No. larv8536 Beamline(s): X12C, X25 Introduction: CD46, also known as membrane cofactor protein, is the cellular receptor for measles virus. The protein ectodomain consists of four concatenated “short consensus repeats” or SCR domains. Measles virus binds to domains SCR1 and SCR2, the natural ligands of CD46 (complement proteins C3b and C4b) bind to domains SCR3 and SCR4. We have recently determined the crystal structure of the SCR1-SCR2 fragment [1,2]. The purpose of this investigation was to (1) screen crystals of the complete CD46 ectodomain in order to identify the crystal most suitable for data collection, and (2) to collect a complete native data set off of this crystal form. Methods and Materials: The CD46 ectodomain protein was expressed in CHO cells and purified via affinity chromatography and gel filtration. Crystals were grown from sodium citrate. The crystals diffract to about 13 Å and belong to space group P432 with a=458 Å. They have most likely 24 molecules in the asymmetric unit. Results and Conclusions: We were able to screen about 30 crystals at X12C, and we identified the crystal that diffracted to the highest resolution. The crystals are quite variable, and because they diffract so poorly we cannot easily do screening on our home X-ray source. We used the “best” crystal to collect a complete (97% completeness) native data set on X25. The data extend to about 14 Å. We are presently engaged in trying to solve the structure of the four-domain fragment at low resolution using these data.
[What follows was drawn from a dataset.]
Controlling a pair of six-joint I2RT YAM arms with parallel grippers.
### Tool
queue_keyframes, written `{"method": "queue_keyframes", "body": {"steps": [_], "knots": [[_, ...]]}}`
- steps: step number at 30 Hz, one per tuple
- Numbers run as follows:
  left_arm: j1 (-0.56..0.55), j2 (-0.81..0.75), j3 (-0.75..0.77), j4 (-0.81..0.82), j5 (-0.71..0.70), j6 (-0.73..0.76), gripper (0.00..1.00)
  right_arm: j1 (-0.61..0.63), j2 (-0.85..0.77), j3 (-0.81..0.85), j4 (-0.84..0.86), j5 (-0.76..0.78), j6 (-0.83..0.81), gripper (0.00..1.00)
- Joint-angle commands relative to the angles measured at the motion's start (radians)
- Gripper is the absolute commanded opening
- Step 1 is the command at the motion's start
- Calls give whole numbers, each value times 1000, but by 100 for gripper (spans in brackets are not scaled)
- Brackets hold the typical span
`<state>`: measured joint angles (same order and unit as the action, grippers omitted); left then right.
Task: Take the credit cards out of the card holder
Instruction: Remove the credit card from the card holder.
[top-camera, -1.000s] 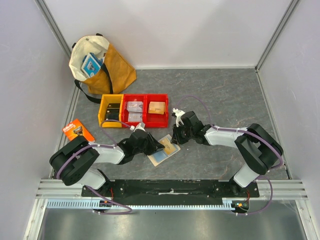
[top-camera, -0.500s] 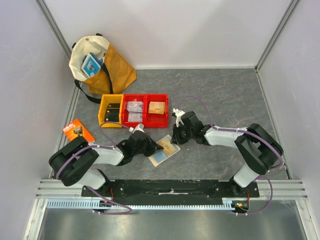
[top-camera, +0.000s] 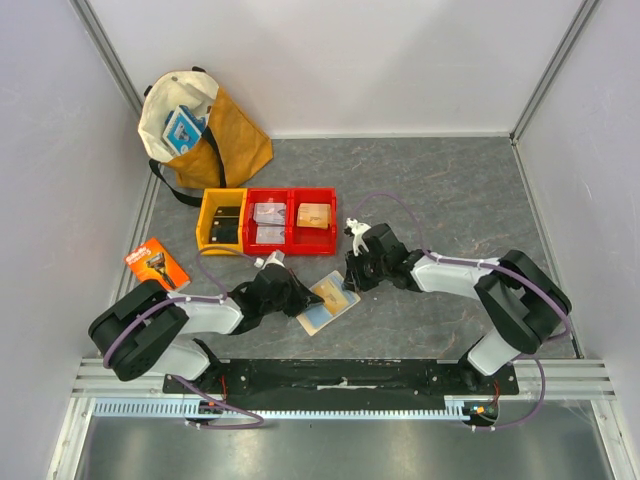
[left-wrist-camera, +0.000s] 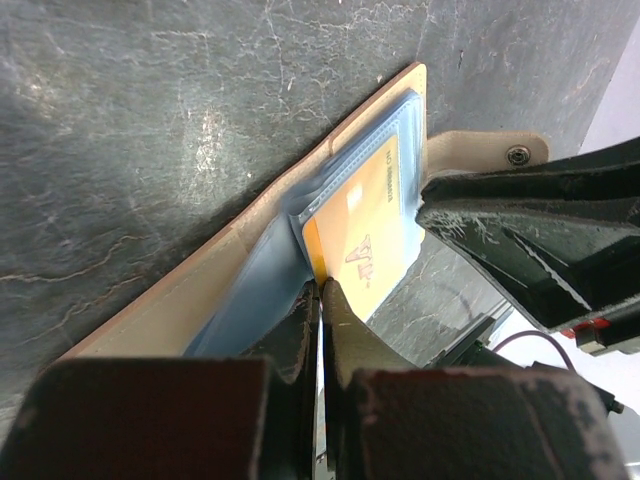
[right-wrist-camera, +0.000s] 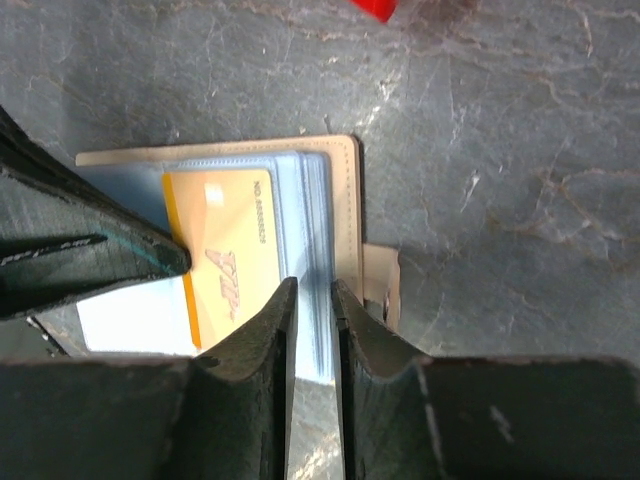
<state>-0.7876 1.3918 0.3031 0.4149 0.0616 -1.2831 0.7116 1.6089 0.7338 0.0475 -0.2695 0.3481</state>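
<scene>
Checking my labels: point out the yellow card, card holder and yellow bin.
yellow card (left-wrist-camera: 365, 230), left wrist view, printed face.
card holder (right-wrist-camera: 345, 205), right wrist view, beige border.
yellow bin (top-camera: 206, 222), top view, left wall.

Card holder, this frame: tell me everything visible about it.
The card holder lies open and flat on the table, between the arms. It has a beige-tan leather-like cover, a snap tab out one side, pale blue clear sleeves inside, and a yellow card in the top one. The left gripper pinches that card's edge; the right gripper, fingers narrowly apart, sits at the sleeves' edge.
</scene>
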Motion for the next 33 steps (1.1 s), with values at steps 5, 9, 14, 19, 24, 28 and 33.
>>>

Such a low-resolution structure should shed light on the overall conformation of the molecule, and also provide information about the association state of CD46, which remains unclear [1]. We are also engaged in producing another crystal form of this fragment that diffracts to higher resolution. Acknowledgments: This work was supported by NIH grant AI-45716 to TS. References: [1] Casasnovas, J., Larvie, M. and Stehle, T. “Crystal structure of two CD46 domains reveals an extended measles virus binding surface”. The EMBO Journal 18:2911-2922 (1999). [2] Manchester, M., Naniche, D. & Stehle, T. “CD46 as the measles virus receptor: form follows function.” Virology 274:5-10 (2000).